Une photographie noire et blanche chez mes parents, tirée d’un film grec magnifique dont je ne retrouve plus le nom… sur l’amour de deux très jeunes ados pêcheurs, le jeune blond et la jeune brune… donc une image de la jeune fille nue dans son filet de pêche, cheveux courts, seins naissant… cette image me fascinait totalement car je n’arrivais pas à la situer : enfant ou adulte, fille ou garçon…
Et votre première lecture ?
« L’appel de la forêt », Jack London… une claque du haut de mes 7 ans.

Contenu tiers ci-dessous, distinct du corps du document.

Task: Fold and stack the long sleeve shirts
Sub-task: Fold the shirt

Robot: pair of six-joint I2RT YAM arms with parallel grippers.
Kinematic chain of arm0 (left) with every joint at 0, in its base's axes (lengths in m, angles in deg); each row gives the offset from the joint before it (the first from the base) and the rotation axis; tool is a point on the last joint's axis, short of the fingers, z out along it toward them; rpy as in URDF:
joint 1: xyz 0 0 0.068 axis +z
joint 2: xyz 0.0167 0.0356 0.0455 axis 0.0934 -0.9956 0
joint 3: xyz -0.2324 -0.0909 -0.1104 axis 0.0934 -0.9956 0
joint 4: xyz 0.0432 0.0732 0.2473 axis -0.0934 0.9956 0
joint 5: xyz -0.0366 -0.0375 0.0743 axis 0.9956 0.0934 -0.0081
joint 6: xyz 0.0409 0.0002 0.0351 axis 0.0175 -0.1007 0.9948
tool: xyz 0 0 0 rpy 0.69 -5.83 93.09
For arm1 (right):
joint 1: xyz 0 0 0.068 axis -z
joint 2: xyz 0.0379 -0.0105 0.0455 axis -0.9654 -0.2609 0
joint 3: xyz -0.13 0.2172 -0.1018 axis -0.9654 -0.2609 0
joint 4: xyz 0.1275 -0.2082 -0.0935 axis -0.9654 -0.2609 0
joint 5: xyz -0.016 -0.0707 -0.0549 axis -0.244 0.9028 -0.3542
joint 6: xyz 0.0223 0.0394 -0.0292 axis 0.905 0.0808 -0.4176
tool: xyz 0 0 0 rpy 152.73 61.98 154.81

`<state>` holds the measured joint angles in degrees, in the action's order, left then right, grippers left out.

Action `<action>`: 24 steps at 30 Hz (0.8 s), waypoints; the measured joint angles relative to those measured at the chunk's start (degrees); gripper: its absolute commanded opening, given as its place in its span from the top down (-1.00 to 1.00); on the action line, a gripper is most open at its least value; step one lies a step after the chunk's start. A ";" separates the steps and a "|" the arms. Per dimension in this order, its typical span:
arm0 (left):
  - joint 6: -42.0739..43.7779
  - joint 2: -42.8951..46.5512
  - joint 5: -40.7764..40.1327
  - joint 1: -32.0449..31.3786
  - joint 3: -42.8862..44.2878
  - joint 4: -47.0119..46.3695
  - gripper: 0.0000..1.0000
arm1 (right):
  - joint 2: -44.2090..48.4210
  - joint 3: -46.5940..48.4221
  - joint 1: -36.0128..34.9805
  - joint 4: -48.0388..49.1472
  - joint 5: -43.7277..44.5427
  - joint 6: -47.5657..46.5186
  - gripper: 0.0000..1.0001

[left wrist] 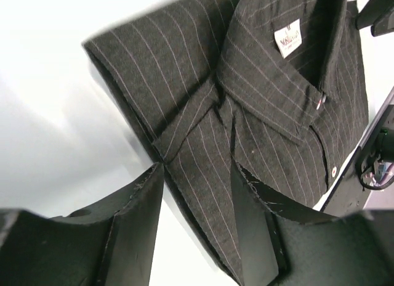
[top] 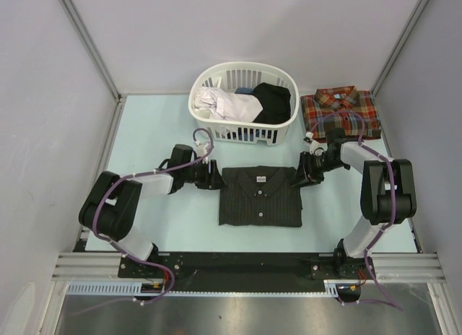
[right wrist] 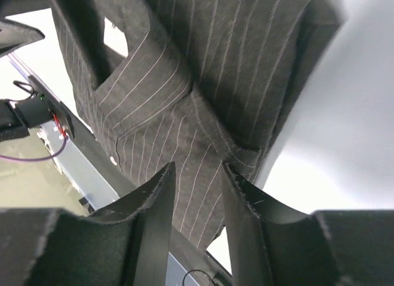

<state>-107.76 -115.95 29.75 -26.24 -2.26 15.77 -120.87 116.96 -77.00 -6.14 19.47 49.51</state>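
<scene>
The black-charcoal pinstriped shirt [top: 260, 196] lies folded, collar up, in the middle of the table. My left gripper [top: 215, 177] is at its upper left corner. In the left wrist view the left gripper [left wrist: 197, 166] is open and its jaws straddle the shirt's folded edge [left wrist: 203, 193]. My right gripper [top: 299, 177] is at the upper right corner. In the right wrist view the right gripper [right wrist: 198, 166] is open, with the shirt's cloth [right wrist: 197, 126] between its fingers. The plaid flannel shirt [top: 339, 111] lies folded at the back right.
A white laundry basket [top: 209, 129] stands behind the black shirt and holds white and black clothes. Grey walls enclose the table on the left, right and back. The black rail [top: 245, 263] with the arm bases runs along the near edge.
</scene>
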 measured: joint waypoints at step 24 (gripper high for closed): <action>-1.53 -1.79 -1.18 -0.37 0.98 -3.37 0.59 | -2.58 1.97 0.92 0.37 6.08 -2.60 0.88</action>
<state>-109.29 -117.74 28.57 -26.62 -1.27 12.41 -123.45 118.93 -76.09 -5.77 25.54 46.91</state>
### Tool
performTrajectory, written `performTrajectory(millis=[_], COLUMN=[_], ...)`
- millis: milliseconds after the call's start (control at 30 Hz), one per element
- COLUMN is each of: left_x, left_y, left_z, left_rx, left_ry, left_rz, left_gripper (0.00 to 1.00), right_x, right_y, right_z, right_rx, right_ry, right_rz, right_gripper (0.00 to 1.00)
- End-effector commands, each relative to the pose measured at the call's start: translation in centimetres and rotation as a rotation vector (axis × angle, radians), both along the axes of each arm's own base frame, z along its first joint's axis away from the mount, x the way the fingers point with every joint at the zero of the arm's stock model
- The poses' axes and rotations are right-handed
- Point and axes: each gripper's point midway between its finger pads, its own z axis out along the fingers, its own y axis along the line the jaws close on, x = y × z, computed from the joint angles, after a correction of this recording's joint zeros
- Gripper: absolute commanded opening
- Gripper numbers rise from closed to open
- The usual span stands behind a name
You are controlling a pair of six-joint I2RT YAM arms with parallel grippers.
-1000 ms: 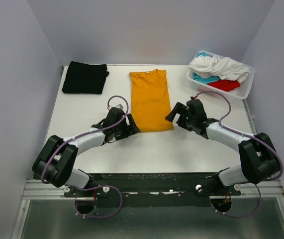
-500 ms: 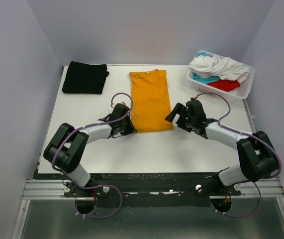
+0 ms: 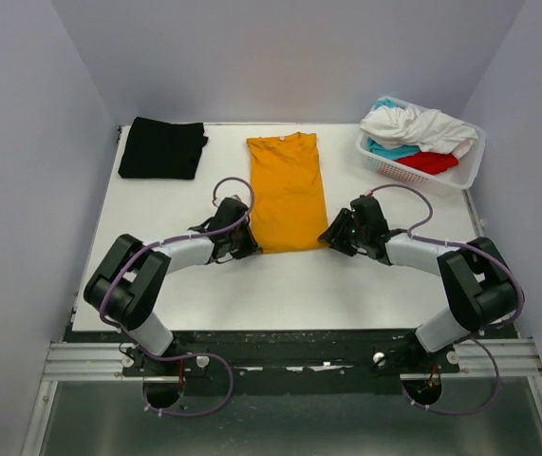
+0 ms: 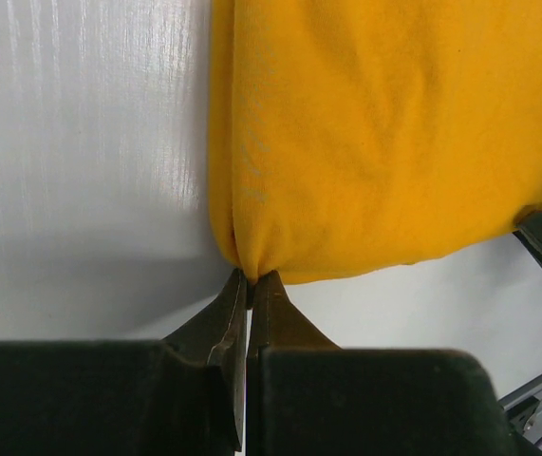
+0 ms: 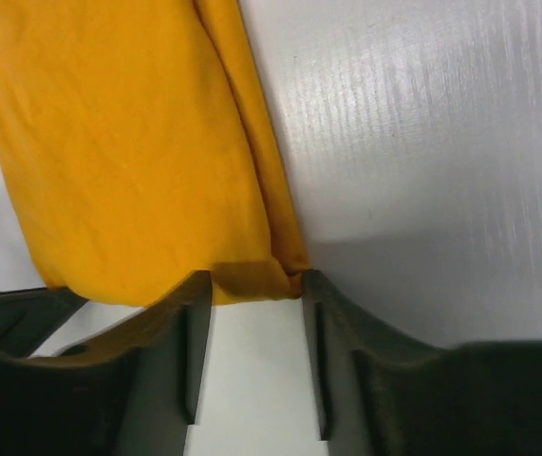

Quelles musiques écoutez-vous ?
Grande, grande consommatrice de musique…. une extraordinaire machine à voyager dans l’espace et le temps. Je pense qu’il y a des choses de qualité partout. Mais bien sur mes tendances romantiques du 19e sont ressorties à travers une certaine culture dite « gothique ».
Quel est le livre que vous aimez relire ?
Peut-être bien « L’appel de la forêt » justement…
Quel film vous fait pleurer ?
« Babel » d’Inarritu m’a fait pleurer plusieurs fois. Et la scène de transe et d’exorcisme en Kabylie dans « Exils » de Tony Gatlif, je ne peux pas la visionner jusqu’au bout sans que l’esprit de l’eau n’intervienne.
Quand vous vous regardez dans un miroir qui voyez-vous ?
Je commence à accepter mon reflet. Il a fallu embrasser mes fautes pour accepter mes côtés positifs.
A qui n’avez-vous jamais osé écrire ?
Je ne vois pas. Les personnes avec lesquelles j’ai un gros besoin de parler ne sont plus de ce monde.
Quel(le) ville ou lieu a pour vous valeur de mythe ?
Le choix est difficile. Beaucoup d’endroits m’attirent. Mais je répondrais peut-être le Pôle Nord.
Quels sont les artistes et écrivains dont vous vous sentez le plus proche ?
Il y en a beaucoup. Proche est sans doute prétentieux mais je dirais que je me suis identifiée à pas mal d’entre eux, ça m’a aidé à faire ma propre thérapie.
Je me lance : Peter Murphy, Blixa Bargeld , Nick Cave, Baudelaire, Nietzsche, à la fois Patti Smith et Mapplethorpe, Artaud,Virginie Despentes… etc. etc.
Qu’aimeriez-vous recevoir pour votre anniversaire ?
Des amis qui se sentent bien chez moi.
Que défendez-vous ?
Une certaine humanité qui se regarde en face.
Que vous inspire la phrase de Lacan : “L’Amour c’est donner quelque chose qu’on n’a pas à quelqu’un qui n’en veut pas”?
… Je préfère Carmen…
Que pensez-vous de celle de W. Allen : “La réponse est oui mais quelle était la question ?“
Le positivisme qui ne sombre pas dans la niaiserie est plutôt rare de nos jours.
Quelle question ai-je oublié de vous poser ?
Est-ce que ces questions vous ont aidé sur votre chemin ? …oui, d’une certaine manière.
Présentation et entretien réalisés par jean-paul gavard-perret pour lelitteraire.com, le 28 février 2018.